Но даже к хорошему и здоровому человек сначала должен приучить себя. Даже самое хорошее вино неприятно, если не привыкли к вину вообще или привыкли только к плохому вину. Я знаю баварских «патриотов», для которых измена партикуляризму «баварского национального напитка» является чем-то вроде salto mortale, которые уже после стакана вина кривят и корчат лицо, как будто бы им предложили выпить кубок Сократа.
Salto mortale (лат.) – смертельный трюк. Конечно, Фейербах преувеличивает «пивной патриотизм» баварцев, вошедший в поговорку, как и у нас в России «квасной патриотизм», в публицистических целях.
Кубок Сократа – кубок с цикутой, ядом, которым был казнен Сократ.
Являются ли поэтому наслаждение вином и наслаждение пивом наслаждениями одинакового содержания, одинаковой ценности? Радует ли пиво сердце человека так же, как вино? Значится ли что-нибудь о пиве в Священном Писании? Или, быть может, научное, теологическое сумасбродство Нового времени действительно уже вырезало Гамбринуса из ребра Адама или из чресел Ноя, доказав библейское и христианское происхождение пива, разумеется, прежде всего пива par excellence баварского?

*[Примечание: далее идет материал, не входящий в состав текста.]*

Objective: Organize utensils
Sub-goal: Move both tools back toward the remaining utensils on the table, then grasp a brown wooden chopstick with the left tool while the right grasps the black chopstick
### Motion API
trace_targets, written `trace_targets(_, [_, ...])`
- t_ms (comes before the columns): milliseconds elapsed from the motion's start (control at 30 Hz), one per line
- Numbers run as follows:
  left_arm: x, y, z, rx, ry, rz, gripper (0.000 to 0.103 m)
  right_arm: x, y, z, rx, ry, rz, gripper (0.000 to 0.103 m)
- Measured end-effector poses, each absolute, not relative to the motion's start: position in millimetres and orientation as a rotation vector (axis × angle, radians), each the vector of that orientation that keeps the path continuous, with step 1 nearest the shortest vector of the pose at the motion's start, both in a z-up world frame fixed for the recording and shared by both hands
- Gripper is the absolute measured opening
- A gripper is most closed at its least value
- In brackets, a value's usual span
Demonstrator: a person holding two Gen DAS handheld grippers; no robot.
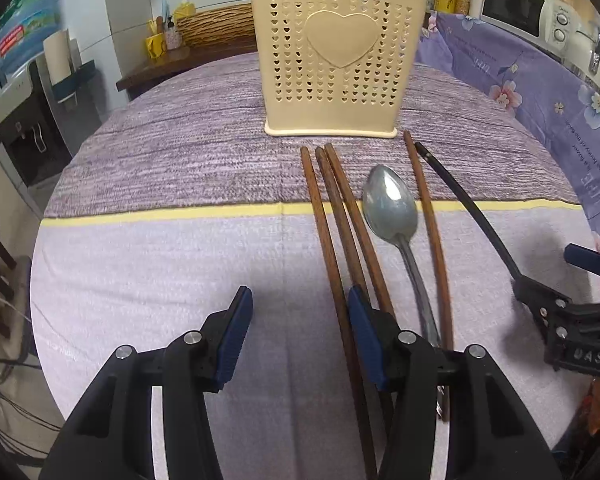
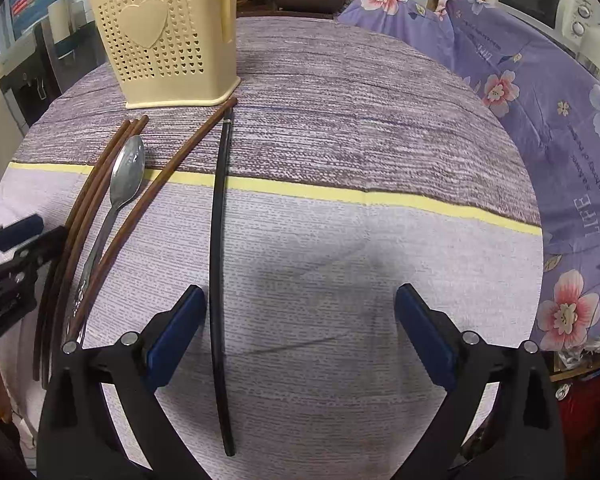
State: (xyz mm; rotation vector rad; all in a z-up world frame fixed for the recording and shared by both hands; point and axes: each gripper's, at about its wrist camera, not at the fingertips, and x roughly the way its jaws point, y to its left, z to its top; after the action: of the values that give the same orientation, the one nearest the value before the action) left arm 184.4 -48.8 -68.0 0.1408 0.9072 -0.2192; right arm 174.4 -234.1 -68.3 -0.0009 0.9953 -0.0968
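Observation:
A cream perforated utensil holder [image 1: 332,60] with a heart stands at the table's far side; it also shows in the right wrist view [image 2: 168,36]. Before it lie several brown chopsticks [image 1: 332,216], a metal spoon [image 1: 392,200] and a black chopstick [image 1: 468,208]. My left gripper [image 1: 296,332] is open, low over the cloth, its right finger over the brown chopsticks. My right gripper [image 2: 300,336] is open; the black chopstick [image 2: 220,240] lies between its fingers, close to the left one. The brown chopsticks [image 2: 96,200] and spoon [image 2: 126,176] lie to its left.
A round table with a purple and lilac cloth [image 1: 180,184] with a yellow stripe. A floral purple cover [image 2: 540,100] drapes along the right. A microwave [image 1: 520,8] stands at the back right, a water dispenser [image 1: 28,92] at the left. Two handles stick out of the holder.

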Motion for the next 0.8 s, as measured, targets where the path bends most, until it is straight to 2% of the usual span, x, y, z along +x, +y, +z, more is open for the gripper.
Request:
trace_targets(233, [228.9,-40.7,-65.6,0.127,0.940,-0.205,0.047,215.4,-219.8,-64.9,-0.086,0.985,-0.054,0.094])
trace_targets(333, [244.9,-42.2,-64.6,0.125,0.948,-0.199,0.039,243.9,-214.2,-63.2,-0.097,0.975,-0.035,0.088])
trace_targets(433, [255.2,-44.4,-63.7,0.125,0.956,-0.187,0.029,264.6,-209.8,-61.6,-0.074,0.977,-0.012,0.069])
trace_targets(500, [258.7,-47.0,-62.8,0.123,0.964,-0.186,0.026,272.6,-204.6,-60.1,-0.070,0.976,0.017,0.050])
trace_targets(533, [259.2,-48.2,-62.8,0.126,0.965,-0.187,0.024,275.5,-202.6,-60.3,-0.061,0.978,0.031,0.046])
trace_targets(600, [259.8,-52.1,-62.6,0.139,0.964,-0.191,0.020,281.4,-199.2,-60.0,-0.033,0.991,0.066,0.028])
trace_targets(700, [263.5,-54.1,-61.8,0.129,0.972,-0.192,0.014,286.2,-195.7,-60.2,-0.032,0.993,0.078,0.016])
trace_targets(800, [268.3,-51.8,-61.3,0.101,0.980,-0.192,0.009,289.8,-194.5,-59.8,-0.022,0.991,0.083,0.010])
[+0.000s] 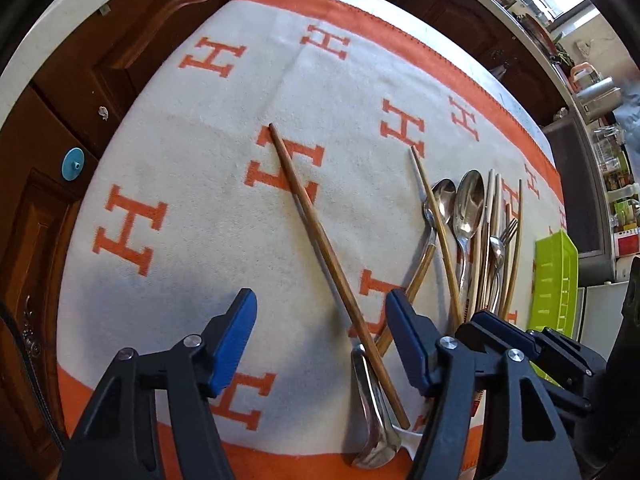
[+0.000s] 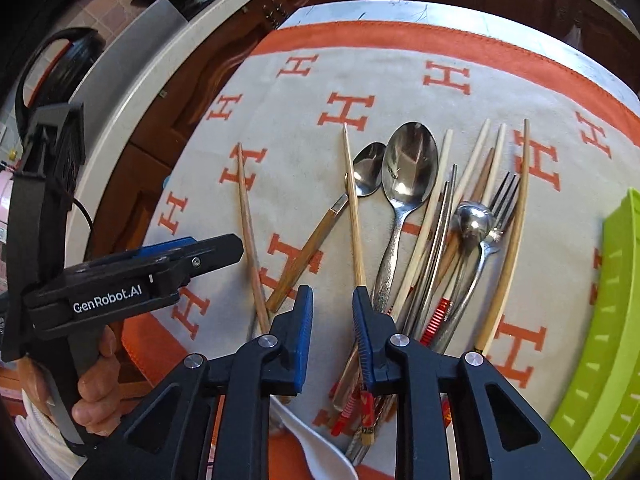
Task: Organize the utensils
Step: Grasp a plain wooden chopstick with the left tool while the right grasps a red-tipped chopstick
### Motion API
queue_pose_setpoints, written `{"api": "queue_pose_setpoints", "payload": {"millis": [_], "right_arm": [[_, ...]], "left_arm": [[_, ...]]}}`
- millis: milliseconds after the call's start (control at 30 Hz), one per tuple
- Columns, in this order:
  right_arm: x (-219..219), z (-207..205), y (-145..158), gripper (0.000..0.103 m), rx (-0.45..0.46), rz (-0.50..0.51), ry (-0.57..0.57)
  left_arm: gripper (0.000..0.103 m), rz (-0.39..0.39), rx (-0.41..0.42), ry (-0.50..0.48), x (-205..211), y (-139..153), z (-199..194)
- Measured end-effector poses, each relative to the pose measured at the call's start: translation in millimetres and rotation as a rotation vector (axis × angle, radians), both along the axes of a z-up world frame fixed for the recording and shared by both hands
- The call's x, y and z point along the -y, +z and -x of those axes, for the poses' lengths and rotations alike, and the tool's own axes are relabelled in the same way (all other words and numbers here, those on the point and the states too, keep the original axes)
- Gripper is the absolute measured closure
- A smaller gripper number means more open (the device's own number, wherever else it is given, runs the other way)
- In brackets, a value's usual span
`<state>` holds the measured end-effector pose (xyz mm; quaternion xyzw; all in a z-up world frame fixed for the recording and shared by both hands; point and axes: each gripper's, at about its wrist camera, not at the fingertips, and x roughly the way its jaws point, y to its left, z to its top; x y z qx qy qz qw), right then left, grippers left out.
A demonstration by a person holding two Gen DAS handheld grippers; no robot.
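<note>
Claws first, nearest the lenses. Only the right wrist view shows a hand [image 2: 98,380] gripping the left claw's [image 2: 216,250] black handle, and a white spoon [image 2: 320,452] low in the picture under the right claw [image 2: 332,320]. Only the left wrist view shows a steel ladle-like spoon [image 1: 374,412] lying between the left claw's [image 1: 320,332] fingers, with a long brown chopstick [image 1: 320,240] crossing over it.

Left claw stands moderately apart, pads clear of both; no earlier picture bears out any motion. Right claw stands narrowly apart, holding nothing I can make out; a pale bamboo chopstick [image 2: 354,216] ends just at its right finger [image 2: 366,332], contact unclear.

Beyond lies the utensil heap [image 2: 452,216] on the orange-and-cream cloth [image 2: 360,80] covering the desk: spoons, fork, chopsticks. A green basket [image 2: 612,320] sits farther right. Dark wooden cabinets [image 1: 100,60] stand behind.
</note>
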<state>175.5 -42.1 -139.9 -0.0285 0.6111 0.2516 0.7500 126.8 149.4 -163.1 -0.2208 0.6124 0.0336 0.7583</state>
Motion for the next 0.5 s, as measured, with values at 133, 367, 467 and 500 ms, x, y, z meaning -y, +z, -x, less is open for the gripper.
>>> {"api": "queue_pose_setpoints", "payload": {"millis": [133, 367, 467, 500], "right_arm": [[-2.7, -3.6, -9.4, 0.084, -0.015, -0.010, 0.014], [-2.7, -3.6, -16.3, 0.087, -0.045, -0.028, 0.044], [-6.6, -2.4, -26.6, 0.088, -0.042, -0.015, 0.052], [-8.5, -1.7, -27.2, 0.088, -0.033, -0.009, 0.059]], "left_arm": [[0.046, 0.003, -0.023, 0.006, 7.7, -10.8, -7.7], [0.047, -0.031, -0.021, -0.001, 23.0, -12.3, -16.8], [0.047, -0.062, -0.025, -0.010, 28.9, -11.4, -17.7], [0.047, -0.078, -0.028, -0.013, 31.4, -11.1, -18.1]]}}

Гамбринус – персонаж фольклора, баснословный король, изобретший пивоварение, переносно вообще «пиво» или «пивоварение».
par excellence (лат.) – по преимуществу. Фейербах издевается над пивом как над частью мещанского быта, им презираемого.
В действительности мораль индивидуума, мыслимого как существующего самого по себе – это пустая фикция. Там, где вне Я нет никакого Ты, нет другого человека, там нет и речи о морали; только общественный человек является человеком. Я есмь Я только посредством тебя и с тобою. Я сознаю себя самого только потому, что ты противостоишь моему сознанию как очевидное и осязаемое Я, как другой человек. Знаю ли я, что я мужчина и что такое мужчина, если мне не противостоит женщина? Я сознаю себя самого – это значит, что прежде всего другого я сознаю, что я мужчина, если я действительно мужчина. Равное, безразличное, бесполое Я – это только идеалистическая химера, пустая мысль…
Только тот разрез в теле, который отделил мужчину от женщины, если поверить на мгновение платоновскому мифу, и который проникает во все и самое интимное существо человека, только он один обосновывает или осуществляет и делает чувственным различие между Я и Ты, на котором покоится наше самосознание. Но разве животные особи не являются также мужскими и женскими? Да, конечно, но разве у человека не все общее с животными? Разница только та, что то, что он имеет с ними общего, в нем очеловечивается, одухотворяется, облагораживается, но, увы, часто также искажается и ухудшается.